One of the articles I read included information about the OTO (a
well-documented cult) and their rituals and beliefs. I was very interested
because one of my first connections to ritual abuse was the OTO because of my
father's military background. Anyway, I was reading about the OTO and it
explained how they worshipped spirits called elementals and an entity called
Babalon (BABAlon) which is a perversion of BABYlon or Baby. I totally freaked
out when I read this but then I just shook my head. That is my system's way.
My system takes the yuck and turns it inside out. So this is my trigger
warning. I do not know when I'm using programming phrases. I was programmed
my whole life and my objective is to share my healing...which means you will
most likely be exposed to some programming that may trigger you. What you
need to know is that it is not intentional. I prefer to embrace triggers as
clues to parts of me that are not yet healed. So if you suddenly feel
triggered, I'd like to suggest that you write down whatever it was that
bothered you. If I'm overwhelming you, then please be safe and do whatever
you need to do to get grounded even if that means leaving.

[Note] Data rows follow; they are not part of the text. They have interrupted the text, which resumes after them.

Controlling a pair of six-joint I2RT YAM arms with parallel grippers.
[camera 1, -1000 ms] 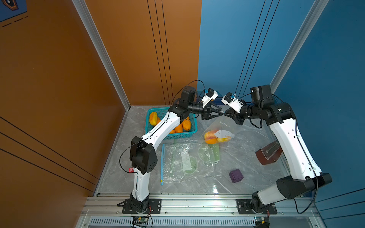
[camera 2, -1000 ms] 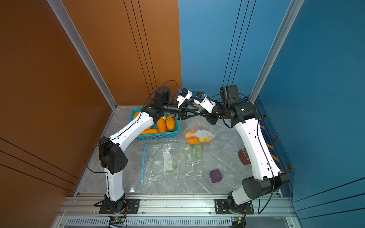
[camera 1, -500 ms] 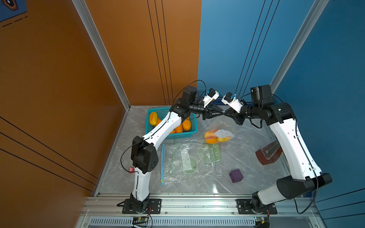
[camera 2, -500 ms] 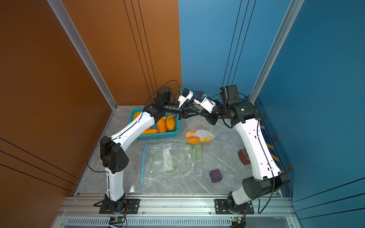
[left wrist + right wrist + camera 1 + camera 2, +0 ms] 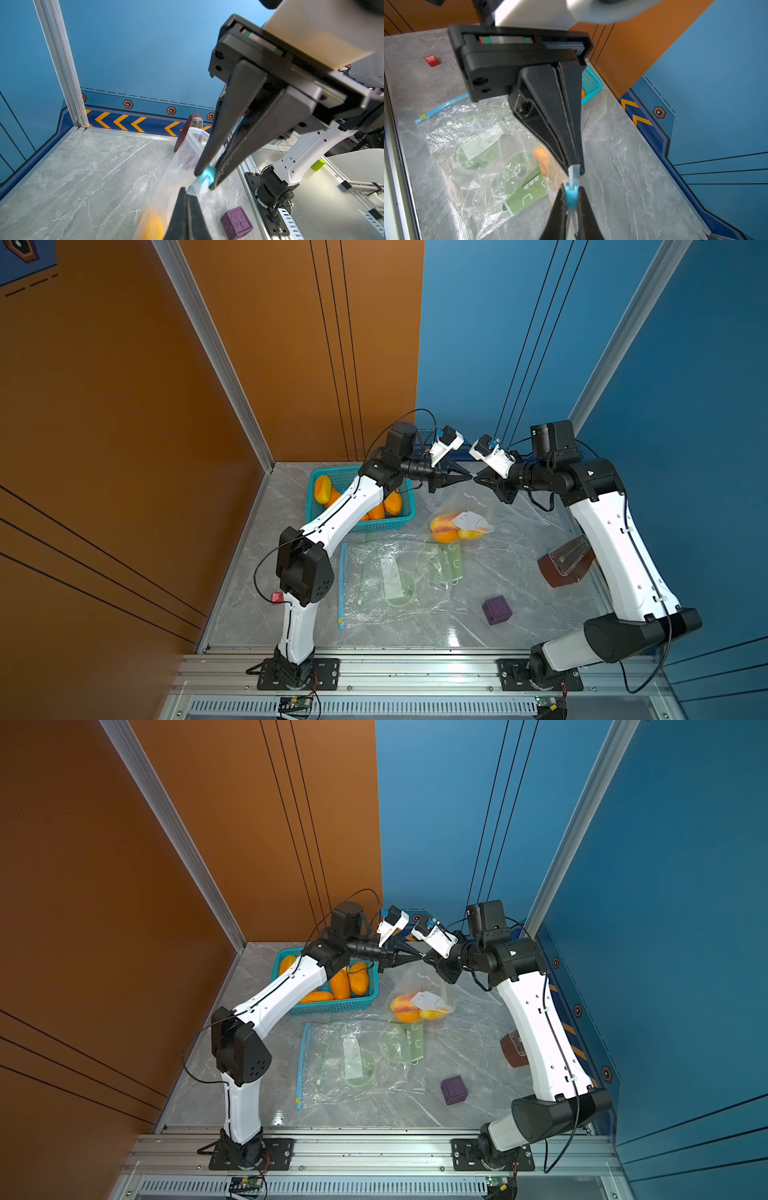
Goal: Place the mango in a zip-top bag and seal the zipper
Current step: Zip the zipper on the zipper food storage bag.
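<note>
Tight hold: left fingers (image 5: 466, 477) grip one raised zip-top bag (image 5: 467, 519), right fingers (image 5: 480, 481) pinch its blue slider (image 5: 571, 197); four mangoes (image 5: 358, 977) in one basket (image 5: 374, 526), one purple cube (image 5: 496, 611), marble desk (image 5: 257, 593), orange-blue walls (image 5: 291, 344).

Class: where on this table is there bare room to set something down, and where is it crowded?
Bare: the front strip of table between the flat bags and the rail; the left edge between basket and red block. Crowded: the middle, with flat bags, bagged mango, purple cube.
</note>
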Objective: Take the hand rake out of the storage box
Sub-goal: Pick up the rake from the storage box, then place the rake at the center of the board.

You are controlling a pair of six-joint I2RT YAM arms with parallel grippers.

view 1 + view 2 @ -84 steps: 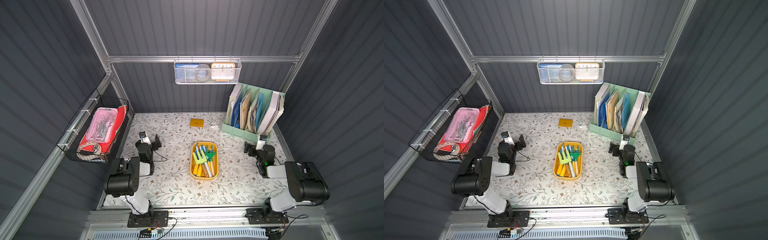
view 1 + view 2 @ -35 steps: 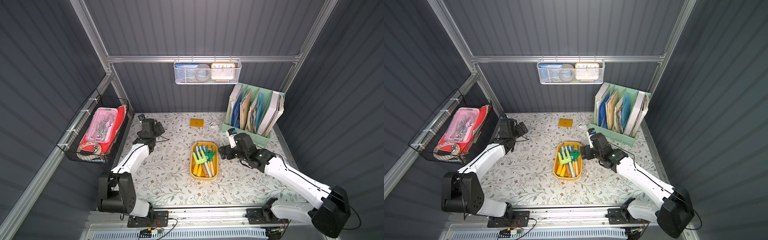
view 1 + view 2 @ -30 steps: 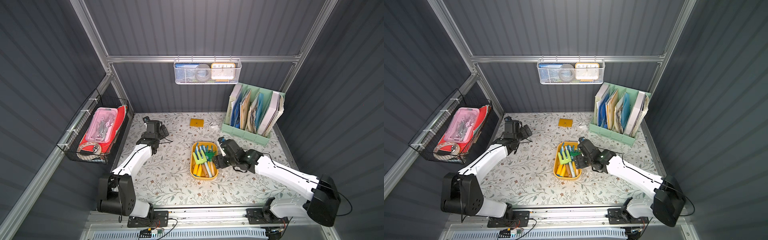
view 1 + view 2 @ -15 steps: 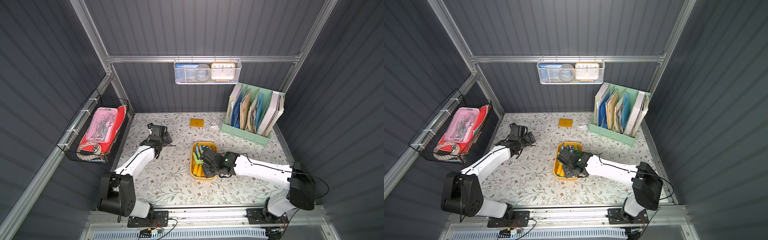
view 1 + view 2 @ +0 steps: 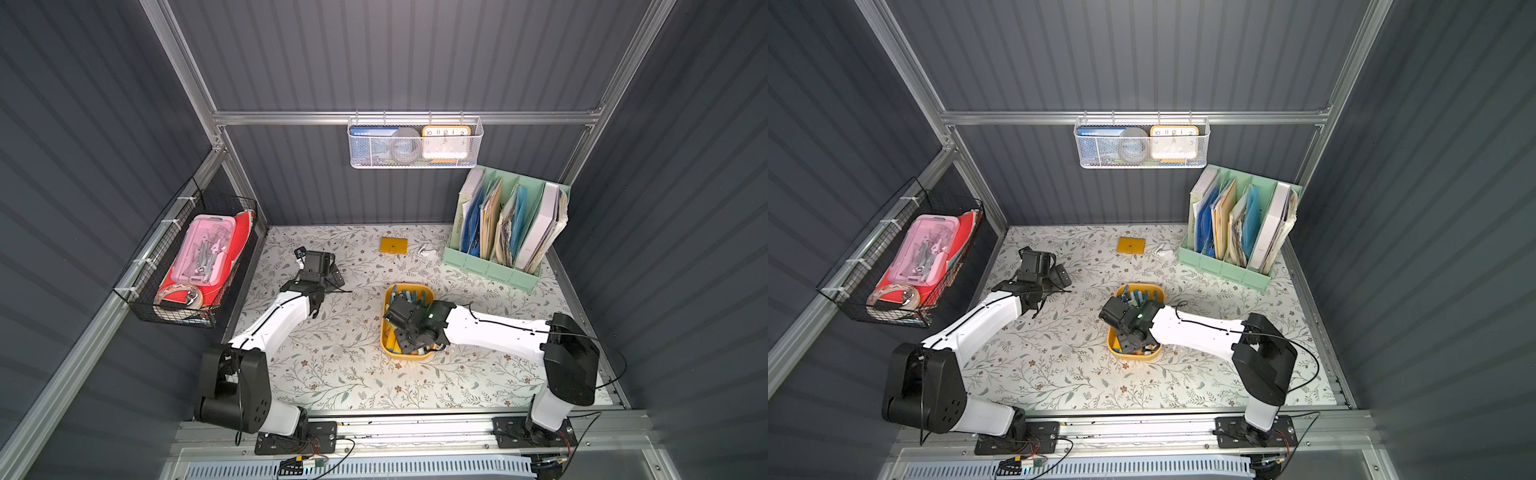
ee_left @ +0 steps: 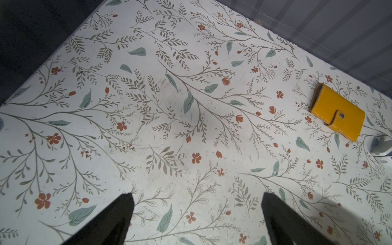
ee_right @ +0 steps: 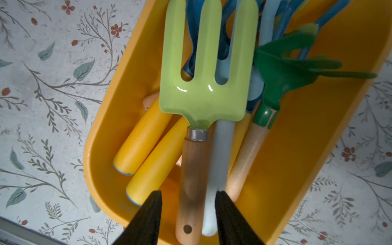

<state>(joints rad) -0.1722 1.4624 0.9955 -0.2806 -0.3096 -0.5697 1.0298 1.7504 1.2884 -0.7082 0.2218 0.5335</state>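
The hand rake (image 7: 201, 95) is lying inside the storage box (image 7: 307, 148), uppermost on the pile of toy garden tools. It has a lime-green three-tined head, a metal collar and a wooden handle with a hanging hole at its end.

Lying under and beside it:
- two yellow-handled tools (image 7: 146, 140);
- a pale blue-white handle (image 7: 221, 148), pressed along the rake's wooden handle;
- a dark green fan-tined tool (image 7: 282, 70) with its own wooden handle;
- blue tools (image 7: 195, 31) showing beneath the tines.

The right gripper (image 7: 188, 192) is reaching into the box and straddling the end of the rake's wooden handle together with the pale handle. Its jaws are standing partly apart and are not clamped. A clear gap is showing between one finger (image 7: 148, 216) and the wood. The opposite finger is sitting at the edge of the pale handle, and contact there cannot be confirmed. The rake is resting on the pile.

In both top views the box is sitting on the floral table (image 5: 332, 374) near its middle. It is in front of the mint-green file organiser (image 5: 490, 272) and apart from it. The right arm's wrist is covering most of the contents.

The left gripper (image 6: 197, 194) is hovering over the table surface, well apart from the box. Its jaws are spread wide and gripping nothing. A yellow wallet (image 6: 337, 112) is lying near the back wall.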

Some of you know this already but for the new people I'm going to repeat it.
My healing actually began before I ever had my first memory. It came in the
form of what I thought was a fictional novel I wrote in 1996. I completed the
novel in October 1996. My first memory surfaced a year later in September
1997. It didn't take long for me to realize the book was really quite spooky.
There were things happening in my life that paralleled what my fictional
character did in the book. It got to be sort of a joke that my life was
somehow in the book. And even when I was writing it, once I had created a
character named Spencer, it was his voice I heard in my head. He had a really
neat British accent and I loved hearing him talk. I thought it was just my
creativity hearing my character's voice citing his dialog. Eventually I was
hearing Spencer dictate the story to me and I was just writing it down. I
often said he wrote the book. I came to love his character. He was a
pseudo-father figure to main character of Mags who was, I thought, loosely
based on my conscious life of struggling with emotions and especially trying
to have a successful relationship.

The point of this is that I've since realized that all the answers to my
subconscious life are in my novel. Some are overt; some are covert. But they
reveal themselves to me when Spencer decides it's time. Also, by the time I
figured out I was multiple, I was very relieved to learn that Spencer was my
main protector and was taking care of me. So my system established trust and
cooperation before I even knew about being a multiple. Most healing guides
and therapy exercises suggest keeping a journal of your thoughts and dreams.
That's all well and good for what is going on consciously, but what I
discovered by writing fiction was that the brain digs into the subconscious
for every single word and detail. Many of my clues are in the descriptions
and the names of places, the names of the characters, and even the adjectives
surrounding each person and location. I guess what I want to say is that if I
had looked at this logically, I would have discounted that voice in my head
telling me to take the story in one direction when I was inclined to take it
in another. So that book is now an encrypted record of my past that is slowly
unraveling as I get my memories.

You don't have to be a writer and you don't have to write a novel. But you
can try writing stories about anything. You can do an exercise like write
about your dream house or what might be the scariest place you could think
of. In my case, what I thought I was describing as very cozy safe places were
locations of abuse to which I had no conscious connection. So just let it
come out of you and don't question it. And don't worry if it doesn't have any
meaning at the time you write it. The object is to get the process going of
allowing this unspoken communication to get out of your head.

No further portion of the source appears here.